I began by taking off my clothes and giving myself a once
over. I wasn’t the prettiest girl in my year, but I wasn’t ugly. I always felt
my breasts were too big and my legs too lanky, but I did have good skin, and I
still had my tan from the winter holiday in Rio with my parents. My hair…well,
I couldn’t imagine any sexy fantasy with my long, frizzy hair involved so I
just pulled it back into a bun. It could at least be out of my face so I could
see everything.
I began to stroke my breast. It was rather smooth and
responsive to my touch – my nipples were erect and hard. I pinched them softly
and liked the sensation. I used to wonder why anyone would pierce them, but I
imagine it’s not very different than having them pinched. It would be
uncomfortable in a bra though, and I had to wear a bra everyday – otherwise my
breasts looked like ferrets on the loose.

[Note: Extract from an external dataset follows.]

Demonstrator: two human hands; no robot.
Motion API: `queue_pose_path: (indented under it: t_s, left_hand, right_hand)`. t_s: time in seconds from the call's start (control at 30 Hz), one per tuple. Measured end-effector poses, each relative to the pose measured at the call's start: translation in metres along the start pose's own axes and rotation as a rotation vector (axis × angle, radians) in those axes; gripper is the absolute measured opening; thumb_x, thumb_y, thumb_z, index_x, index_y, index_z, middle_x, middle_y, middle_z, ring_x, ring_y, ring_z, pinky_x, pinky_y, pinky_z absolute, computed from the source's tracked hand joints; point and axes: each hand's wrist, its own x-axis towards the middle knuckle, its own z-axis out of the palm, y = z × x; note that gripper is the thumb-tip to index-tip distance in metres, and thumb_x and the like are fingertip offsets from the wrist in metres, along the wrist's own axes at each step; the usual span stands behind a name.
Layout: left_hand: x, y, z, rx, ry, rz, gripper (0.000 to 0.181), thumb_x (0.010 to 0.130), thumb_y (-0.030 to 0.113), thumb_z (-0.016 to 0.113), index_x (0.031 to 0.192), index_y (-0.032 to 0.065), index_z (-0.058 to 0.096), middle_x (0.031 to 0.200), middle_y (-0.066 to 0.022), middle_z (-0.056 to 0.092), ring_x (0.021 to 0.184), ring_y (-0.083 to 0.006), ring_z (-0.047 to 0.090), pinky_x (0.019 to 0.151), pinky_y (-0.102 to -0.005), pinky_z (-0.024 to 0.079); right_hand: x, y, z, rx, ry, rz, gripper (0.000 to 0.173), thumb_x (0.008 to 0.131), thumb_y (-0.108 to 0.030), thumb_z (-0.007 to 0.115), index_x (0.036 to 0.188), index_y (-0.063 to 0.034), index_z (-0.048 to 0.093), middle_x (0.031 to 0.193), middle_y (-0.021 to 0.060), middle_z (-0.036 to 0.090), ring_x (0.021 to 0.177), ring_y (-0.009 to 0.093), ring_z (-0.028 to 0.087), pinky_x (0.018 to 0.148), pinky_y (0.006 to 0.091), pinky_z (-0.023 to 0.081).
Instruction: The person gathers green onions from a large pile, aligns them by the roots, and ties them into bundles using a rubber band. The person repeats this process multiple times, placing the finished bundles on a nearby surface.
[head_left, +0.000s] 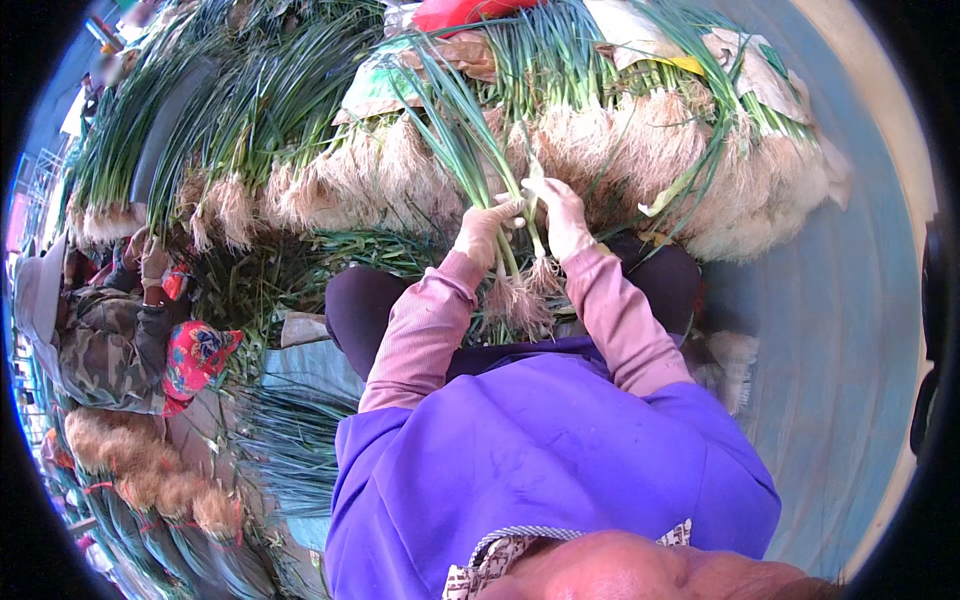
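Note:
My left hand (484, 231), in a pale glove, grips several green onions (465, 169) by their stalks. Their leaves point up and away, and their roots (517, 304) hang below the hand toward my lap. Close by on the right, my gloved right hand (561, 214) has its thumb and fingers on another stalk (533, 217), whose roots hang beside the others. Beyond both hands lies a long row of green onions, with a thick fringe of pale roots (622, 142) facing me.
Plastic sacks (382, 82) lie over parts of the row. Loose trimmed leaves (360, 251) cover the ground before my knees. At left another person in a camouflage jacket (112, 349) handles onions. Tied bundles (217, 514) lie at lower left; a blue-grey wall (817, 360) curves along the right.

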Motion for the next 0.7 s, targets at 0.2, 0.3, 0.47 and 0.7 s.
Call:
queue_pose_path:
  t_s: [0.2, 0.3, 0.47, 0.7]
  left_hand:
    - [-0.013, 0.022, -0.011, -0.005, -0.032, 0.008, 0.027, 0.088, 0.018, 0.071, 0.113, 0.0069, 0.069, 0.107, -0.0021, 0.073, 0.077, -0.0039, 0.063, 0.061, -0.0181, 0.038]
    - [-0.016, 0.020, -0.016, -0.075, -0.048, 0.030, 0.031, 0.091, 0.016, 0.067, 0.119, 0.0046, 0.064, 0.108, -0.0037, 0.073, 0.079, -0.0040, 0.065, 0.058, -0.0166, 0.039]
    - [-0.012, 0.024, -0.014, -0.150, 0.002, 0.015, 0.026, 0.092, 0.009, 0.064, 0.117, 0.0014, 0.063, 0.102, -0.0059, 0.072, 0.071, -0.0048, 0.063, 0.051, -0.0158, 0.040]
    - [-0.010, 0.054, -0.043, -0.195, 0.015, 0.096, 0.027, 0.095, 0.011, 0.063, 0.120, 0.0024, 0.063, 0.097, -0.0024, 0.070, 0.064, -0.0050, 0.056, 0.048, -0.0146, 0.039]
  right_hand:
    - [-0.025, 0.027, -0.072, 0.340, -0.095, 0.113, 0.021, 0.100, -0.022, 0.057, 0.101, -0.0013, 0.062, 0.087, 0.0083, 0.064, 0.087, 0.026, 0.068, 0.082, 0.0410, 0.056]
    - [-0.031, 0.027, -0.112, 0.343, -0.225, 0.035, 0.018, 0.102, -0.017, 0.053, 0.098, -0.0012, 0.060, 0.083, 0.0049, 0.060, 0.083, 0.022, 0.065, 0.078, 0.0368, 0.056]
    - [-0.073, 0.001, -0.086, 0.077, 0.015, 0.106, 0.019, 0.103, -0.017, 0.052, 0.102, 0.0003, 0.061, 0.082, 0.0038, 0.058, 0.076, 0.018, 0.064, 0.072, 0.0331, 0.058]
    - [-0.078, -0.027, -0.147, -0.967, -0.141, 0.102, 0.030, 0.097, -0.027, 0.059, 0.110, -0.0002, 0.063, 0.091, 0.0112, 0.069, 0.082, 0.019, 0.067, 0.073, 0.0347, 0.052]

My hand traveled down further, across my rib cage and my
belly to my hip. I could feel stretch marks from my last growth spurt, but
thankfully they were faint. I also noticed how sensitive this skin was – but
then again, this was not a place I was used to being touched by anything aside
from clothing.
I ran my fingers through my pubic hair and noticed the
difference from my hair. It’s wild and coarse, while the hair on my head is
wild but soft. It’s not as nice a feeling, but it’s not horrible. I read quite
a bit regarding the length and style of one’s pubic hair – and until I knew
better, I was going to keep it as is, but shaving it off was tempting.

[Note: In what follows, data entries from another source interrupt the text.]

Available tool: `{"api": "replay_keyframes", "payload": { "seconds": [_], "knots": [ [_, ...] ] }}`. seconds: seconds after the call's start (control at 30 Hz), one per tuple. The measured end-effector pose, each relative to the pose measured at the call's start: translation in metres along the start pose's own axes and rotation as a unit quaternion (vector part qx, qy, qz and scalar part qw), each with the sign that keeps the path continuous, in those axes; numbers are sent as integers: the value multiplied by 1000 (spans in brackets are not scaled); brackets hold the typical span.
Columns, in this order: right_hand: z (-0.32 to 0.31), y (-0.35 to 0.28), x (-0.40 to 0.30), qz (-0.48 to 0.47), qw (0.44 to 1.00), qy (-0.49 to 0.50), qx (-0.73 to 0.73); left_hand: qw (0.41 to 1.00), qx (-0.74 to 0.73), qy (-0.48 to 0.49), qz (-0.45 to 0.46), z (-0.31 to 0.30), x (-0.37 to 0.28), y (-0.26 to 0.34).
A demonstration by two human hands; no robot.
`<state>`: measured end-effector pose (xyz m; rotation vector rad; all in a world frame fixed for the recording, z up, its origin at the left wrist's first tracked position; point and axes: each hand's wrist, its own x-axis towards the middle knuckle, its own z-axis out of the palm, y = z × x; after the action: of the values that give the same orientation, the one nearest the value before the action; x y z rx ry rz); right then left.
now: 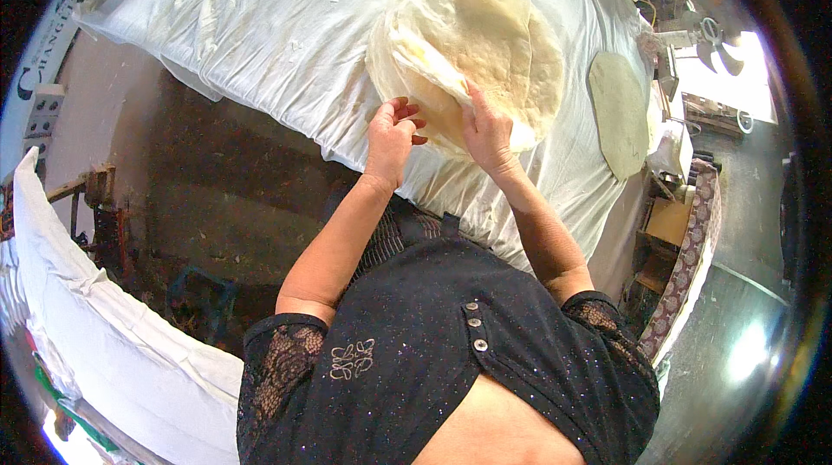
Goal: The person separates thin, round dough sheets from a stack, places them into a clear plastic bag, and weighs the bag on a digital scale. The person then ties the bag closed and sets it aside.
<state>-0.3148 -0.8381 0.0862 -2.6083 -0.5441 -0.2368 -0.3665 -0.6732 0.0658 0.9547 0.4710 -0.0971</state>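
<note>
A wide, round piece of thin cream-coloured fibrous sheeting, perhaps silk floss, lies on a table covered in whitish sheeting. Its near left part is lifted into a thick pale fold. My right hand pinches the lower end of this fold between thumb and fingers. Just left of it, my left hand hovers by the round piece's near edge, fingers curled and spread, with nothing seen in them. Whether its fingertips touch the thin edge, I cannot tell.
A flat grey-green oval piece lies at the table's right end. Beyond it stands a fan. Shelving with a patterned cloth is on the right. White cloth hangs along a curved edge at lower left, beside a dark floor area.
</note>
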Motion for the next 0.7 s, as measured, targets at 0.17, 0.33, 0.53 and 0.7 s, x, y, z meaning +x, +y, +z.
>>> {"api": "replay_keyframes", "payload": {
  "seconds": [0.17,0.33,0.53,0.7],
  "knots": [
    [4,9,0,57,996,0,63,995,94,28,10,6,-3,6],
    [0,7,2,58,995,-2,79,999,25,12,-25,7,2,11],
    [0,6,1,48,997,-6,63,997,45,-13,-64,17,-1,19],
    [-7,-4,-3,-37,998,-39,29,994,8,-59,-87,17,9,12]
  ]
}}
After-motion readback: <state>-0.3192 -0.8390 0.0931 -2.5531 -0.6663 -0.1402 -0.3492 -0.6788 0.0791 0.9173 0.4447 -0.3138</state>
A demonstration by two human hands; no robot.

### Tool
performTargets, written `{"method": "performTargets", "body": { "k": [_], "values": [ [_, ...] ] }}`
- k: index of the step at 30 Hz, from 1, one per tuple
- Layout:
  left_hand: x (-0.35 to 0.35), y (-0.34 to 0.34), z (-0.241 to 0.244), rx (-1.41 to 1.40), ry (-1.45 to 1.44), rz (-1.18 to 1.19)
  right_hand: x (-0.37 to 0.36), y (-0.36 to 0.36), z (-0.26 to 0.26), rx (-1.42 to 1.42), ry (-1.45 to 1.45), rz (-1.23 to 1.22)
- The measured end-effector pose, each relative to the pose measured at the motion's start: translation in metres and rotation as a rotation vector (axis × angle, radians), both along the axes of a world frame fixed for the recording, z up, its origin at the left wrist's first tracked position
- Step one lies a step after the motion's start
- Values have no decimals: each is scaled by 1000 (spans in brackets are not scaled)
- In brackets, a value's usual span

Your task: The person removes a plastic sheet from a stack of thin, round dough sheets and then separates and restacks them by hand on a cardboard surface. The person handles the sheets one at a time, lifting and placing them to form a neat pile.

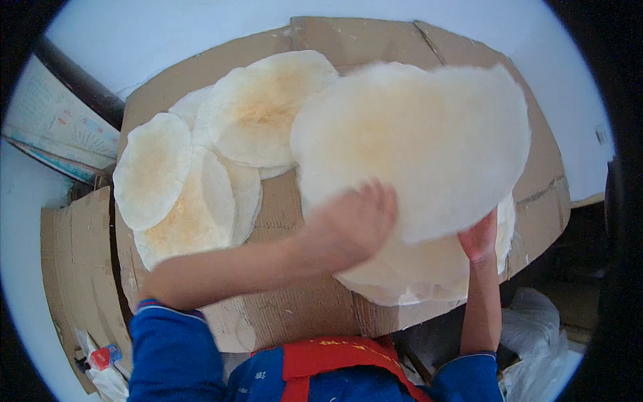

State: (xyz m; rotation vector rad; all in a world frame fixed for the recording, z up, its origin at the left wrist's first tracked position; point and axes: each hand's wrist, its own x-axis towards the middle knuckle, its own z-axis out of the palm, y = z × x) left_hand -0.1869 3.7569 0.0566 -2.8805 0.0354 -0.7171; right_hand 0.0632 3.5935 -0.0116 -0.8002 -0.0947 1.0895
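Observation:
My right hand [479,238] is at the near right edge of a large, thin round flatbread [452,135] and holds it up, its fingers hidden beneath. Pale and slightly blurred, this sheet hangs over other flatbreads [417,276] on the right side of the cardboard. My left hand [359,218], smeared by motion, reaches across in front of the sheet's lower left part. Whether it touches the bread cannot be made out. Farther left, overlapping flatbreads with browned middles lie flat, among them a far one [271,110] and a smaller-looking one [152,171].
Cardboard sheets [321,311] cover the work surface, with a white wall [201,25] behind. Another cardboard piece [80,251] stands at the left, near a red and blue object [104,357]. Clear plastic sheeting [532,331] lies below the right edge.

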Motion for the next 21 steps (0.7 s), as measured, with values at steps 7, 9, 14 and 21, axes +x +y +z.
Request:
{"method": "performTargets", "body": {
  "k": [7, 9, 14, 21],
  "values": [
    [14, 16, -85, -1094, 286, 143, 71, -105, -19, -186, -351, -205],
    [-8, 112, -108, -1189, -145, 627, 50, -93, -15, -609, -962, -530],
    [-113, 311, -175, -952, -158, 1534, -30, -22, -1, -717, -1824, -139],
    [-113, 352, -171, -1412, -232, 1520, -43, 6, -34, -766, -2090, 69]
  ]
}}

I found my labia next, like lips. I stroked them softly,
marveled at the feeling, before I slipped my finger in. The first thing I
touched was soft tissue. It wasn’t my clitoris, but it wasn’t my vagina either.

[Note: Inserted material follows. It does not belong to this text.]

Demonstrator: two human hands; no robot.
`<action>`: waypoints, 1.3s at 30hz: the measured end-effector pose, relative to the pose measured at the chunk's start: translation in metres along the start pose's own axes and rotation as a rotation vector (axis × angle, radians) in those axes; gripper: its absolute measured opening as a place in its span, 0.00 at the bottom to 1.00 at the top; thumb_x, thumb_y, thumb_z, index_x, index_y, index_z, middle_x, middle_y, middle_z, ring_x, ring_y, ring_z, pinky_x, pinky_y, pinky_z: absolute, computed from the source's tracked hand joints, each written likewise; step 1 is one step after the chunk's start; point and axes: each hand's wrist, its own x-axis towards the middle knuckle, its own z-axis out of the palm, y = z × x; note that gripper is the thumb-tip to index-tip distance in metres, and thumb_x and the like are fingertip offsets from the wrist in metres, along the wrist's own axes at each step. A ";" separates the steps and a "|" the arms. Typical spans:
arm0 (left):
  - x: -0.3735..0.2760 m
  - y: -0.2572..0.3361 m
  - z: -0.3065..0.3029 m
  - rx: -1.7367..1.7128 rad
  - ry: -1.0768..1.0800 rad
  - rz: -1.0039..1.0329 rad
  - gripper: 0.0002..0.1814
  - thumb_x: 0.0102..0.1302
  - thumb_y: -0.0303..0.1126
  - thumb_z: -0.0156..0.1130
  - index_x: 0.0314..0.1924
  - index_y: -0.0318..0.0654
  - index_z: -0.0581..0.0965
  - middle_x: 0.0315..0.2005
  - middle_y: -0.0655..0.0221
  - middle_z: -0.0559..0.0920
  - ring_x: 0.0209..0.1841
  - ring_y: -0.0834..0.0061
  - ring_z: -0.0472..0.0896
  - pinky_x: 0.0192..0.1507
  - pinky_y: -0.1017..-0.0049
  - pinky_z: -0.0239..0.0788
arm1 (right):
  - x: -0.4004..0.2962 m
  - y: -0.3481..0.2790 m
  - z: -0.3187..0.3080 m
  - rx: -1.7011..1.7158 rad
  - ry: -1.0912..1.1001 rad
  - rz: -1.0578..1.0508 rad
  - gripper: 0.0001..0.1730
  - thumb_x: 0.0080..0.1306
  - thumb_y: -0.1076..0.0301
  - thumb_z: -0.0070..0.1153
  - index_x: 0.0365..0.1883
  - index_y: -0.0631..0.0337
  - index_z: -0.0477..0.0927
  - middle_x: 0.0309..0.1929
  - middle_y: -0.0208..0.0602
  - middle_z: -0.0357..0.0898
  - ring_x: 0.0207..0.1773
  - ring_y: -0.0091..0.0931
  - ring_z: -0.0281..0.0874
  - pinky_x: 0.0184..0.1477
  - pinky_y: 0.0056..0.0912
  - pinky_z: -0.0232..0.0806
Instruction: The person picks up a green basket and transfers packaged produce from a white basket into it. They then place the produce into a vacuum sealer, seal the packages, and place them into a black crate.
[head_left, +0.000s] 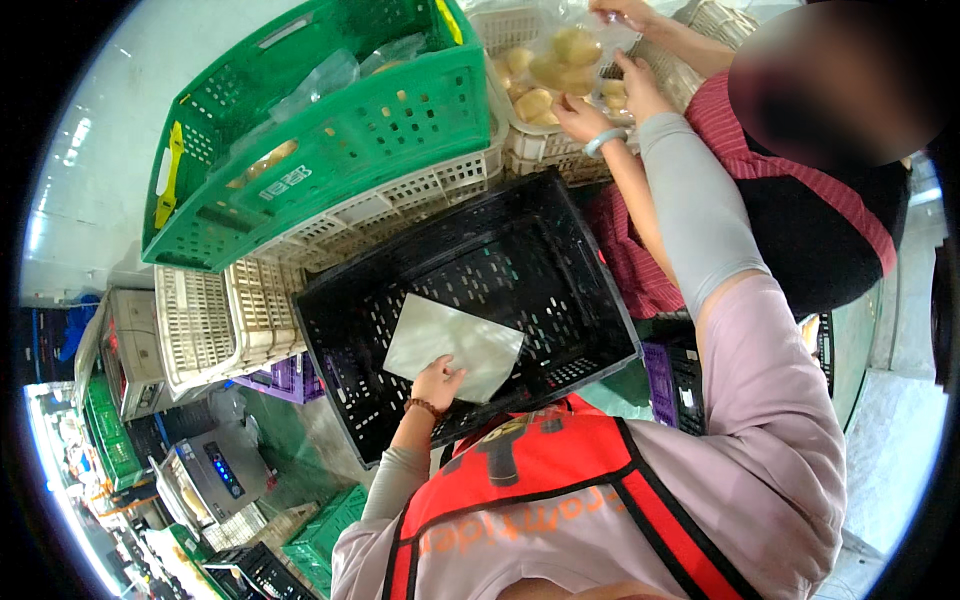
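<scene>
My left hand (436, 386), with a beaded bracelet at the wrist, rests on a flat stack of pale plastic bags (457, 337), its fingers slightly curled. This stack lies inside a black plastic crate (592, 285) in front of me. My right hand (643, 81) reaches far forward, fingers spread beside a clear bag of yellowish, rounded produce (576, 49); whether it grips the bag's edge is unclear. Another person's hand (581, 118), with a pale bangle, is at the bag's lower side. That person's other hand (624, 13) is near its top.
A green plastic crate (375, 135) with bagged produce sits on white crates (360, 217) beyond the black one. More loose produce fills a white crate (532, 142) at the back. The co-worker's red apron (637, 255) is close on the right. Scales (214, 469) stand at lower left.
</scene>
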 end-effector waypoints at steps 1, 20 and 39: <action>-0.007 -0.001 -0.005 -0.033 0.007 -0.025 0.28 0.58 0.47 0.59 0.53 0.35 0.73 0.37 0.57 0.81 0.41 0.58 0.80 0.44 0.66 0.70 | -0.006 -0.006 0.007 0.210 -0.198 0.132 0.34 0.61 0.52 0.57 0.61 0.60 0.65 0.60 0.41 0.66 0.59 0.35 0.63 0.56 0.43 0.59; -0.007 0.233 -0.171 0.352 0.922 1.311 0.30 0.48 0.33 0.67 0.55 0.62 0.74 0.56 0.73 0.73 0.60 0.67 0.69 0.62 0.60 0.55 | -0.273 -0.095 0.021 0.507 -0.834 0.311 0.22 0.69 0.54 0.41 0.50 0.62 0.73 0.42 0.39 0.79 0.40 0.29 0.80 0.38 0.35 0.75; 0.023 0.224 -0.094 -0.854 0.343 0.775 0.03 0.61 0.22 0.60 0.33 0.35 0.73 0.33 0.72 0.76 0.36 0.83 0.73 0.41 0.80 0.67 | -0.311 0.034 -0.008 0.323 -0.516 0.309 0.19 0.68 0.55 0.46 0.42 0.61 0.79 0.42 0.28 0.78 0.41 0.19 0.73 0.46 0.22 0.62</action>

I moved my fingers lower and found my opening. It was tight and I could barely
slip my finger in, so I moved upwards to my clitoris again. I rubbed it a few
times, marveled at the sensation before bringing my other hand down and
inserting a finger again.
I continued to stroke my clit as my other finger explored my
vaginal passage. The walls were slicker this time, and although I was hunched
into an uncomfortable position trying to stimulate both spots at the same time,
it was getting wetter and wetter and felt unbelievable. I shifted my hips to
reposition my finger and felt something hard a few inches in – something that
had the texture of a walnut. I couldn’t believe it – I had found my g-spot on
my first exploration!
My fingertip grazed ribbed surface a few times before I gave
up. My finger was just not long enough to stimulate the surface successfully. I
tried to imagine my fingers being longer, being on someone else’s hand while my
other hand kept stroking.
I repositioned myself, moving the fingers that had explored
my vagina to massage my breast as I kept rubbing myself. I closed my eyes and
tried to imagine what it would be like if it weren’t my hands touching myself,
but someone else’s, someone with pale unblemished skin and soulful silver
eyes….
I felt the familiar fire run through my blood and pool
between my thighs as the heat consumed me. I cried out, suddenly thankful I had
remembered the silencing spell.
I moved my hand slowly – I felt very sensitive. And I was
getting tired. I managed to pull the blankets around me before I fell asleep,
where I would dream of imaginary lovers.